For each of your key product realization processes, your auditor will complete a Process Effectiveness Assessment Report (PEAR). This PEAR will include the process, its inputs, outputs and interfaces, key process performance indicators, performance targets and performance data. This is a “Shall” for your auditors, so be proactive and make sure you can supply the necessary information.
Each process will be ranked in terms of effectiveness on a scale of 1 to 4. The levels are:
- The process is not implemented, and planned results are not achieved.
- The process is implemented, but planned results are not achieved and appropriate actions are not taken.
- The process is implemented, planned results are not achieved, but appropriate actions are being taken.
- The process is implemented and planned results are achieved.

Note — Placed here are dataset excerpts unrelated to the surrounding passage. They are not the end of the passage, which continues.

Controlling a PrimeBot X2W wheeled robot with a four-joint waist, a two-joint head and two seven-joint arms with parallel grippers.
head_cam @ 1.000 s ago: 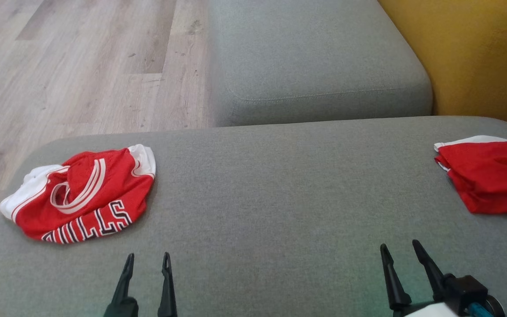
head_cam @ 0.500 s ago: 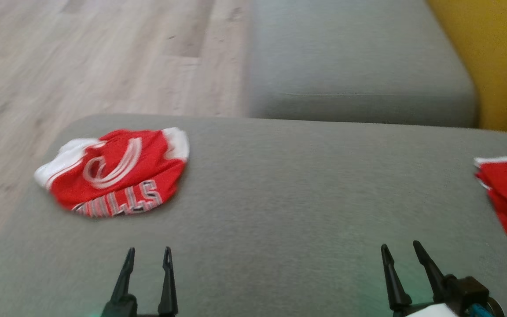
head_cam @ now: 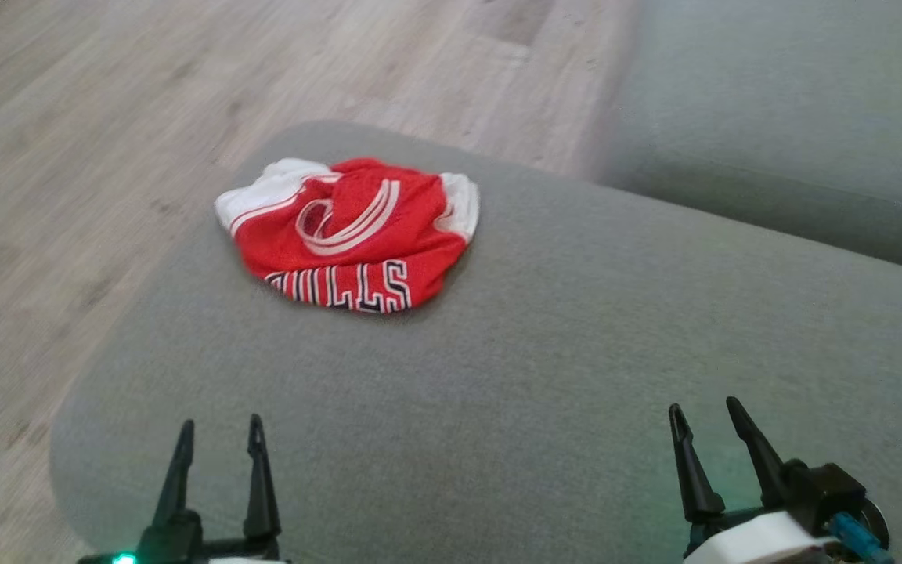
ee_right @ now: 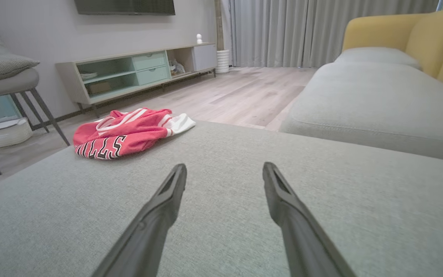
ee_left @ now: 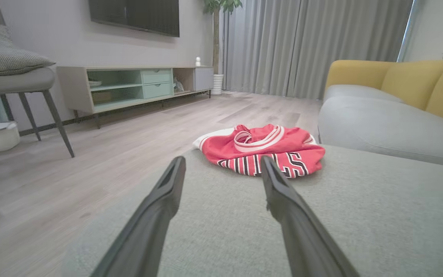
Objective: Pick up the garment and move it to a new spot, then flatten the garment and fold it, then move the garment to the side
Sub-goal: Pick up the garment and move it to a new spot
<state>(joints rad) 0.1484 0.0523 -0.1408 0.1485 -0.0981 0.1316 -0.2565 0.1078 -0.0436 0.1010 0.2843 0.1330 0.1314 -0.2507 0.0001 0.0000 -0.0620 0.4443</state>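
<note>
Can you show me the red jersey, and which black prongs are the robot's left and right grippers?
red jersey (head_cam: 373, 252), head view: red cloth just above the lettering.
left gripper (head_cam: 220, 427), head view: midway between its two fingertips.
right gripper (head_cam: 703, 407), head view: midway between its two fingertips.

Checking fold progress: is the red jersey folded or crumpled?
Crumpled: the red jersey lies bunched on the grey cushion, collar twisted, lettering wrinkled.

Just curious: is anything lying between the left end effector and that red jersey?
Only bare grey cushion between left end effector and jersey; the head view shows it.
</note>
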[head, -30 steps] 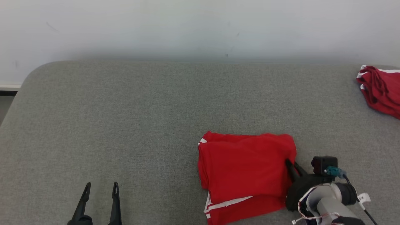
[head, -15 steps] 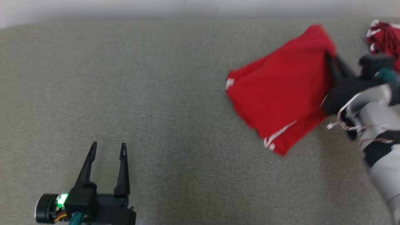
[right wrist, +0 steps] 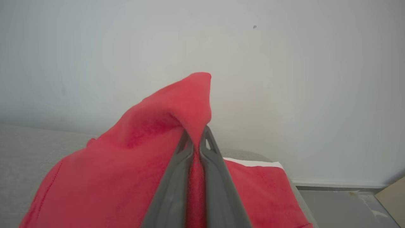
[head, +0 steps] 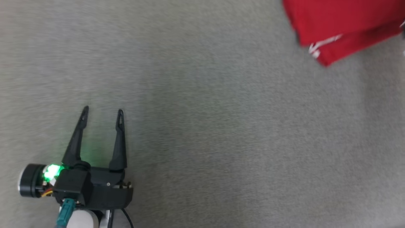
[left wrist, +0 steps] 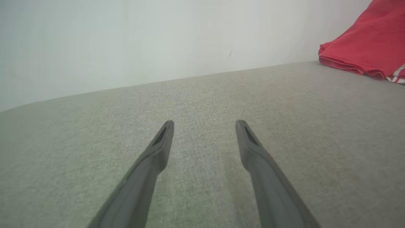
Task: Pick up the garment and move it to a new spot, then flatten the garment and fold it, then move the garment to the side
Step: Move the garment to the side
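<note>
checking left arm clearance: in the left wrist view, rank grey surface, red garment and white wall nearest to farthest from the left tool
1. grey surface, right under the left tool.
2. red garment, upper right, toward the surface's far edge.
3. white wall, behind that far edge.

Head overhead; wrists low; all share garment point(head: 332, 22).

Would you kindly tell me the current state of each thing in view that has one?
left gripper, open, holding nothing, over the grey surface.
right gripper, shut on the garment's edge.
garment, folded, one edge pinched and raised by the right gripper.
</note>
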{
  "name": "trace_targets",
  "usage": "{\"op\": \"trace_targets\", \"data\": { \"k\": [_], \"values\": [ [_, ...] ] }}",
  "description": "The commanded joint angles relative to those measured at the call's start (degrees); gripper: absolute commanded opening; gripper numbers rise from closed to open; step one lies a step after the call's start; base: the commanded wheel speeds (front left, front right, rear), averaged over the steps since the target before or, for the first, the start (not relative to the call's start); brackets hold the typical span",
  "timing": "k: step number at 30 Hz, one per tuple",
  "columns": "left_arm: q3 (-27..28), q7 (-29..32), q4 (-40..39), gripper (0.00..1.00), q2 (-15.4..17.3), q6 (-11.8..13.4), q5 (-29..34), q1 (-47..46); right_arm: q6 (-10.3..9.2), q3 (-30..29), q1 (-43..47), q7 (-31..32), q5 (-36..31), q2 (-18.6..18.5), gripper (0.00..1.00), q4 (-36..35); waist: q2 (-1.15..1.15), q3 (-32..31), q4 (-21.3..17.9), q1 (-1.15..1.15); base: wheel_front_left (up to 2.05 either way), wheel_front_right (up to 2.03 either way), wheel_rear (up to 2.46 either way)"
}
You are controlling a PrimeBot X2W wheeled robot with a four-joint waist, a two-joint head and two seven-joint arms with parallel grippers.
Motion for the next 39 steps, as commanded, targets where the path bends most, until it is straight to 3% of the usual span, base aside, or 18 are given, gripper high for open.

If you receive a level 1 or 2 ranking, this is considered a major nonconformance. All nonconformances must be resolved and verified by the auditor prior to a recommendation for certification. In developing corrective actions for nonconformances, increased emphasis is being placed on determining root causes. Retraining and counseling are no longer considered root causes. Recurring nonconformances in subsequent surveillance audits will be considered an indication of an ineffective corrective action program and result in a major nonconformance.
The changes in how the audits will be performed are designed to assist in improved audit results by increasing the consistency and standardizing the reporting. It’s time to get ready to transition to AS9100C, so review the above comments and decide what steps you need to take to meet the new auditing requirements.